Agriculture provider Monsanto has admitted to a breach of its servers, affecting 1300 farmers, with some credit card information leaked.
A letter dated 14 May from the company’s Precision Planting unit to the Office of the Attorney General in Baltimore warned that a number of citizens in the area had been affected by the breach.
The breach was detected on 27 March, when Monsanto uncovered unauthorised access to its systems from an outside party, who compromised files on the affected servers with personal information, including customer names, addresses, tax identification numbers, social security numbers and in some cases financial account information.
Some human resources data was stored on the servers too, including tax forms that contained employee names, addresses and social security numbers and some driver’s license numbers.
“We believe this unauthorized access was not an attempt to steal customer information; however, it is possible that files containing personal information may have been accessed and therefore we are making this notification,” said Reuben Shelton, senior counsel for Monsanto, in the letter.
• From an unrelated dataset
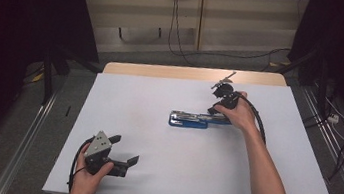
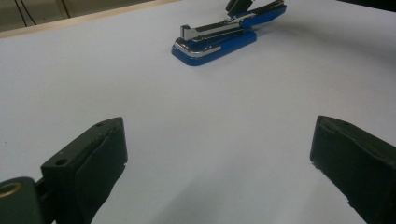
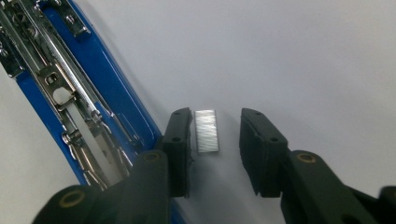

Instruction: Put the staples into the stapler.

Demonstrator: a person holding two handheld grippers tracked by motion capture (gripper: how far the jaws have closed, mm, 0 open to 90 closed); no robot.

“The incident has been contained and we have partnered with a leading forensics firm to understand and remediate this issue. In addition, we have asked the Federal Bureau of Investigation for assistance.
“We are not aware of any misuse of any information from this incident, but we are notifying all of the affected individuals and providing them with free one-year membership of credit monitoring and identity theft insurance.”
On 24 May, an Anonymous group called Operation Green Rights claimed it had attacked Monsanto and a range of other firms in an effort to shine a light on what it called the “polluting and contaminating” of natural resources.
Later in the month, the group said: “ We have found many confidential documents within an account of a former Monsanto employee.
“Therefore, we are following up by obtaining archives from two other Monsanto subsidiaries and are investigating further.”